> _Task item_: Set down the material exactly as given, please, from its first line through the line that includes "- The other".

> _Data extract_:
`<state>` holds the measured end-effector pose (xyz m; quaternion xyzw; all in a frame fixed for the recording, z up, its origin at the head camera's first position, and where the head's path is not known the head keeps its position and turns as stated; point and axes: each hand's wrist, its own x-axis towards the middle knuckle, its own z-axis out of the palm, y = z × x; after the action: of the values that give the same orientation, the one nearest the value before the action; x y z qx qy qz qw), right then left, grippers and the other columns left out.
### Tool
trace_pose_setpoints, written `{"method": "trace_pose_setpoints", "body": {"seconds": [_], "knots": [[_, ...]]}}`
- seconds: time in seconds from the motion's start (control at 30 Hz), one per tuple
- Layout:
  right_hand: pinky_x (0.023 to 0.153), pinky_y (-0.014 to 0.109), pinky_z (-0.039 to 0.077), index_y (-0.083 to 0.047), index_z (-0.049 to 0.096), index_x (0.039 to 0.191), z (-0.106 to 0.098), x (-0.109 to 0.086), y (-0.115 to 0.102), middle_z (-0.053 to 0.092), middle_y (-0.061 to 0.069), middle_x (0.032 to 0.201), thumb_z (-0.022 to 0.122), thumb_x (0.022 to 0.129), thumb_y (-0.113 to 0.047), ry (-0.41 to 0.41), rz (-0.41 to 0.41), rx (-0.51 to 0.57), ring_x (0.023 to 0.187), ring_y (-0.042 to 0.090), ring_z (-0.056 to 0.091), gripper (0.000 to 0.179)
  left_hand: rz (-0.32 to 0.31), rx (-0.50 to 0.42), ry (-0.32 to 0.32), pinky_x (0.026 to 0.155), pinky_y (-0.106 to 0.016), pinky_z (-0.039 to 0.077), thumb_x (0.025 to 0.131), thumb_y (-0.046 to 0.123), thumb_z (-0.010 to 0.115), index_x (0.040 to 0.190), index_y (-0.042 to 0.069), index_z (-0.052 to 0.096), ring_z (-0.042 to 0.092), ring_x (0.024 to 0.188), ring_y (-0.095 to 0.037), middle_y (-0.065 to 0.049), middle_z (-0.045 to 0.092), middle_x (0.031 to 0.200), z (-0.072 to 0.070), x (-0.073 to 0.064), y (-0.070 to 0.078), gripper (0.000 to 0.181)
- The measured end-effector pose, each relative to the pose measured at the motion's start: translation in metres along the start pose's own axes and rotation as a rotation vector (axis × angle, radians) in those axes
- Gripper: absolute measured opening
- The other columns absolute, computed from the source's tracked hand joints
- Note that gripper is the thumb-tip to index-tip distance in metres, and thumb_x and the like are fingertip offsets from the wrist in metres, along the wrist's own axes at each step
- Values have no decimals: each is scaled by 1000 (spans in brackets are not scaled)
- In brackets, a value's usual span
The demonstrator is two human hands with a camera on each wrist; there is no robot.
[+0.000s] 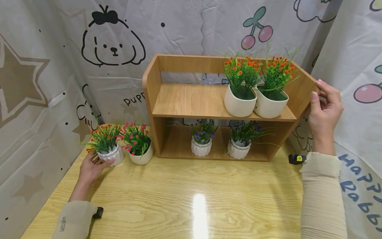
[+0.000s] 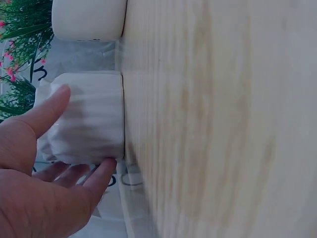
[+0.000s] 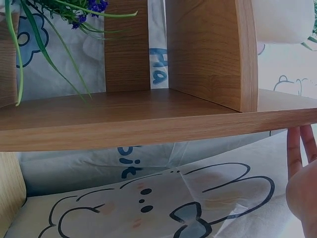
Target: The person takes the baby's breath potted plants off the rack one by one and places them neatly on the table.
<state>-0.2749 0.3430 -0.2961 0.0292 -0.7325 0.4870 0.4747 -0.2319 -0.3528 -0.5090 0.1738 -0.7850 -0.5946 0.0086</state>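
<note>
Pale printed sheeting lines the left, far and right sides; the far side bears a puppy drawing and cherries. Reflected light streaks the near wood-grain table.

I face a yellow wood-grain table bearing a white fluted pot with orange flowers, a smooth cream pot with pink flowers, and a brown two-tier wooden shelf holding two cream orange-flowered pots above, two white fluted purple-flowered pots below.

Black letters "pupp" stand on the back cloth, cut off by the shelf. Blue "Happ" over "Rabb" runs down the right-hand cloth. The left sleeve's small print is too blurred.
</note>
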Motion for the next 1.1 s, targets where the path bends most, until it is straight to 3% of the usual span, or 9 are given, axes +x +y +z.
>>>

> _Solution for this exercise_:
`<state>` holds the measured end-effector pose (xyz m; quaternion xyzw; all in a frame fixed for the recording, z up, its origin at the head camera's first position, and where the head's path is not known the head keeps its position and turns as stated; point and axes: each hand's wrist, its own x-axis towards the middle knuckle, its own z-axis out of the palm, y = z × x; after the action: of the values that give the same orientation, the one nearest the value before the action; x y z qx qy qz qw), right then left, grippers and the other columns left out.
### Tool
trace_pose_setpoints, written `{"method": "trace_pose_setpoints", "body": {"seconds": [_], "knots": [[_, ...]]}}`
- seconds: time in seconds from the motion's start (control at 30 Hz), one per tuple
- Layout:
  right_hand: pinky_x (0.023 to 0.153), pinky_y (-0.014 to 0.109), pinky_z (-0.039 to 0.077), index_y (-0.083 to 0.047), index_z (-0.049 to 0.096), index_x (0.039 to 0.191), z (-0.106 to 0.098), x (-0.109 to 0.086), y (-0.115 to 0.102), middle_z (-0.053 to 0.092), middle_y (-0.061 to 0.069), middle_x (0.032 to 0.201), thumb_z (-0.022 to 0.122), thumb_x (0.022 to 0.129), thumb_y (-0.113 to 0.047), ry (-0.41 to 0.41), rz (-0.41 to 0.41), rx (-0.51 to 0.57), ring_x (0.023 to 0.187), ring_y (-0.042 to 0.090), ring_z (-0.056 to 0.091), gripper (0.000 to 0.179)
  left_hand: rz (-0.32 to 0.31), rx (-0.50 to 0.42), ry (-0.32 to 0.32), pinky_x (0.026 to 0.155), pinky_y (-0.106 to 0.016), pinky_z (-0.039 to 0.077), thumb_x (0.025 to 0.131), thumb_y (-0.046 to 0.123), thumb_z (-0.010 to 0.115), index_x (0.040 to 0.190), index_y (-0.042 to 0.069), index_z (-0.052 to 0.096), ring_z (-0.042 to 0.092), ring_x (0.024 to 0.188), ring_y (-0.095 to 0.037), middle_y (-0.065 to 0.049), middle_z (-0.045 to 0.092), middle_x (0.031 to 0.200), z (-0.072 to 0.070), x (-0.073 to 0.064), y (-0.070 to 0.078), gripper (0.000 to 0.181)
- The measured end-effector pose, each relative to the pose measured at the motion's start: translation in metres along the start pose's own axes and rotation as a rotation vector (axis × angle, radians) in those axes
- Gripper: absolute measured opening
- The other columns absolute, computed from the source's tracked hand joints

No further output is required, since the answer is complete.